February, 2010 — New Hampshire “anthrax patient recovering”


Gary Matsumoto, from the New York Times, authored a book about the anthrax vaccine which was injected into soldiers for the Iraqi invasions:  “When troops went to the Middle East to fight the Gulf War in 1991 and the Iraq War in 2003, many—perhaps thousands—received an experimental anthrax vaccine instead of the FDA-approved vaccine. Without their knowledge or consent, the U. S. government used them as human guinea pigs in a massive medical experiment that went disastrously wrong.”


April 2000: “Congressman Chris Shays calls the military’s anthrax vaccination program “a well-intentioned but overwrought response to the threat of anthrax.” Many soldiers agree. They are more frightened of the mandatory regimen making them sick than they are of possible court martial…  Many news reports have accused the Pentagon of experimentally inserting the substance squalene in place of the usual alum in the anthrax vaccine.
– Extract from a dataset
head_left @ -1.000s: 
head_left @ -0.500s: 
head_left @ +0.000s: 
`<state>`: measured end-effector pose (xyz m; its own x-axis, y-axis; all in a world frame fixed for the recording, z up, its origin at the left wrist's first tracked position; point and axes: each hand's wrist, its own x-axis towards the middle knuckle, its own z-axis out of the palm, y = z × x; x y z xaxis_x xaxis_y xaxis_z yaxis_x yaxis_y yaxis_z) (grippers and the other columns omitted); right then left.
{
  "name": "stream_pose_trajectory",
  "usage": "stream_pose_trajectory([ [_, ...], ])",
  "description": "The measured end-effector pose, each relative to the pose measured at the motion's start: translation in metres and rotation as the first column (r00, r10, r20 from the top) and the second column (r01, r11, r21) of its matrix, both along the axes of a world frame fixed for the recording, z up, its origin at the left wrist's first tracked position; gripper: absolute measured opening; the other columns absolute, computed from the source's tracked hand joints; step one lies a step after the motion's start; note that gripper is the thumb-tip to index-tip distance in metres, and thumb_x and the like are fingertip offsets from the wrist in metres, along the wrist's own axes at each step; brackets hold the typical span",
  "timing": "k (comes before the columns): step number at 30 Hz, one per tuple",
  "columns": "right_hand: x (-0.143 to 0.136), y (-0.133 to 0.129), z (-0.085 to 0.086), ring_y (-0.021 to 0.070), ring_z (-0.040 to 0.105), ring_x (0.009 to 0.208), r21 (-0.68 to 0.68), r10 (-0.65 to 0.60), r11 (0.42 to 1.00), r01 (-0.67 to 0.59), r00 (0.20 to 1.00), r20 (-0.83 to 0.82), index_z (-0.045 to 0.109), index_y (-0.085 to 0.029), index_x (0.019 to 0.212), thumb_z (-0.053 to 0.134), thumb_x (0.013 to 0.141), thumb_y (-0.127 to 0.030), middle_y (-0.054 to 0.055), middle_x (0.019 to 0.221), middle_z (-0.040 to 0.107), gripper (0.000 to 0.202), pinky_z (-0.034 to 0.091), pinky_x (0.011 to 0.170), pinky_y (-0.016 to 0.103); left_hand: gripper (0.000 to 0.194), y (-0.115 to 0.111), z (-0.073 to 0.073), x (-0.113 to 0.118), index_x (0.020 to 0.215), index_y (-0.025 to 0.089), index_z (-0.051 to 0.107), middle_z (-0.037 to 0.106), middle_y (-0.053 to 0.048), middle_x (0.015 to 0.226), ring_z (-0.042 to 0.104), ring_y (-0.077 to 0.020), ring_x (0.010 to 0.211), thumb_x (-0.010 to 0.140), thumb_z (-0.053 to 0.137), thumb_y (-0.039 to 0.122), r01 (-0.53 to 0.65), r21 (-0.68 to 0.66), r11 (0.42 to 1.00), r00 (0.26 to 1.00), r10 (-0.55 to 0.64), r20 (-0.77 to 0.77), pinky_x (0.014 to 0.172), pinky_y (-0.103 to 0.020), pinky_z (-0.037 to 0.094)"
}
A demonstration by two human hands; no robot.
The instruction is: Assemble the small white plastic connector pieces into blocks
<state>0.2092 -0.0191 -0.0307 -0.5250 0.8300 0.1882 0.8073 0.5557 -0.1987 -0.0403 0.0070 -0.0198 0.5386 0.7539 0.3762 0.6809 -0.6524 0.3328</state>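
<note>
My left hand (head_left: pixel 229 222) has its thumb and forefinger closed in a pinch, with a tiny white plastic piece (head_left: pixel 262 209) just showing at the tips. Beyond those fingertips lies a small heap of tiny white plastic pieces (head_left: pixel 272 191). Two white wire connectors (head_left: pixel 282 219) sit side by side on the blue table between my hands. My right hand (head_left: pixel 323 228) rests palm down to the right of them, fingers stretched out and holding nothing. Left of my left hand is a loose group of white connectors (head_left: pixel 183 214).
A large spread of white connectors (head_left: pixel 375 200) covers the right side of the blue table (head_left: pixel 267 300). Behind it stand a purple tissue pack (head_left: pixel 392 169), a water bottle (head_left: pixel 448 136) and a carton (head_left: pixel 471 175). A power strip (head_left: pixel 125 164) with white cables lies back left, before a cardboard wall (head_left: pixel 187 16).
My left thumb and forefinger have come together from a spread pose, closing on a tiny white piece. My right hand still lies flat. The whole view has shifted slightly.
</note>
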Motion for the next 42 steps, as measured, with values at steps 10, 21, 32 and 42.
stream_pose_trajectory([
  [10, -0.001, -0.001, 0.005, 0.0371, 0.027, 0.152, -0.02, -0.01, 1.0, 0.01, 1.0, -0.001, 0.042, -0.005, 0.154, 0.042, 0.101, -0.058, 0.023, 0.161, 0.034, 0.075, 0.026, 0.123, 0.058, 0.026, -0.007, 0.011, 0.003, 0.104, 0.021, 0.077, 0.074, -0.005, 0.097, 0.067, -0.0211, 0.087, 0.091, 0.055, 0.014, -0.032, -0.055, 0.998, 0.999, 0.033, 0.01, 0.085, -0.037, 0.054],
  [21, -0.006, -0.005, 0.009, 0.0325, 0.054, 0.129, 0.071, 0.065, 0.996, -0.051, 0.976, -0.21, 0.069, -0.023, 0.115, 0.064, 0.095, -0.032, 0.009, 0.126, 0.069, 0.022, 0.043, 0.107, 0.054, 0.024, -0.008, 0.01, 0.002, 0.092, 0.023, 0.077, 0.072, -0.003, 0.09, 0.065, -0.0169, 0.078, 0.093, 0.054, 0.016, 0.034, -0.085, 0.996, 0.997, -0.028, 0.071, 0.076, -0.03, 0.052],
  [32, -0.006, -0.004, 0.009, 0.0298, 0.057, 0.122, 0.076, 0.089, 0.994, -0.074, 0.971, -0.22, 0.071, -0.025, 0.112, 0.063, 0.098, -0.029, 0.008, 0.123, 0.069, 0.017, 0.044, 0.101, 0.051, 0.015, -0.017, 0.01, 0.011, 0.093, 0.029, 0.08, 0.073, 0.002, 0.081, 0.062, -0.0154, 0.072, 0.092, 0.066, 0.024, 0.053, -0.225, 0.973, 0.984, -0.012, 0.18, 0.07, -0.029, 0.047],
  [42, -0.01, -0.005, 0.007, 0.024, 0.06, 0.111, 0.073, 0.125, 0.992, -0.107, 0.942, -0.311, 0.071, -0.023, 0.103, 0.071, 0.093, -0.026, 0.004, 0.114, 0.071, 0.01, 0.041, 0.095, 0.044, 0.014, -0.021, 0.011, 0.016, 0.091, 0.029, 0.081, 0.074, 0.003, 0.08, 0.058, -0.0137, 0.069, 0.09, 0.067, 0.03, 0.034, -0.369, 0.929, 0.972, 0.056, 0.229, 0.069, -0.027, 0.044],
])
They claim this could explain why some Gulf War veterans suffer a range of debilitating symptoms collectively known as ‘Gulf War Syndrome… So many possible causes have been proffered — exposure to chemical weapons, depleted uranium weapons, oil fires, sand mites, insecticides and stress — for the syndrome’s vast range of symptoms that finding an underlying condition or a
simple explanation has proven elusive…'”


The book “Germs”, released in 2001, by Judith Miller, Stephen Engelberg and William Broad, opens with this statement of purpose: “In December 1997, six years after the Persian Gulf War, the Pentagon announced that it had decided to vaccinate its 2.4 million soldiers and reservists against anthrax. It seemed to be a curious move… Was the decision driven by a new, even more frightening danger from germ weapons?… We set out to explore for the New York Times what had motivated the decision.”

The vaccines in question were provided by the military’s only licensed contractor, BioPort.


Dr. Joseph Mercola’s newsletter features an article on  anthrax vaccine with comments from Dr. Meryl Nass:

“Dr. Nass has carefully studied this [post-9/11 bioterror] incident and, while there’s no definitive cause-effect connection, she believes the timing of the incident is suspect and could potentially have been motivated by a need to validate the use of the anthrax vaccine. Alternatively, it may have been a ruse to motivate the approval of war with Iraq, which we knew had anthrax, or to appropriate more money for biodefense…“After the letters, you didn’t need any evidence,” she says. “The federal government has spent 60 billion dollars since the anthrax letters on biodefense… not only against anthrax but against many other agents as well.  So that’s a 60 billion dollar boost to the biodefense industry.  It’s a lot of money.”   The U.S. government also subsequently purchased $1.4 billion-worth of anthrax vaccine for public use, and recently signed a contract for another 45 million doses at $1.25 billion dollars.  Score: $2.65 BILLION for the vaccine maker, for a vaccine that previously had sold for a mere $2 to $3 per dose for military recruits.”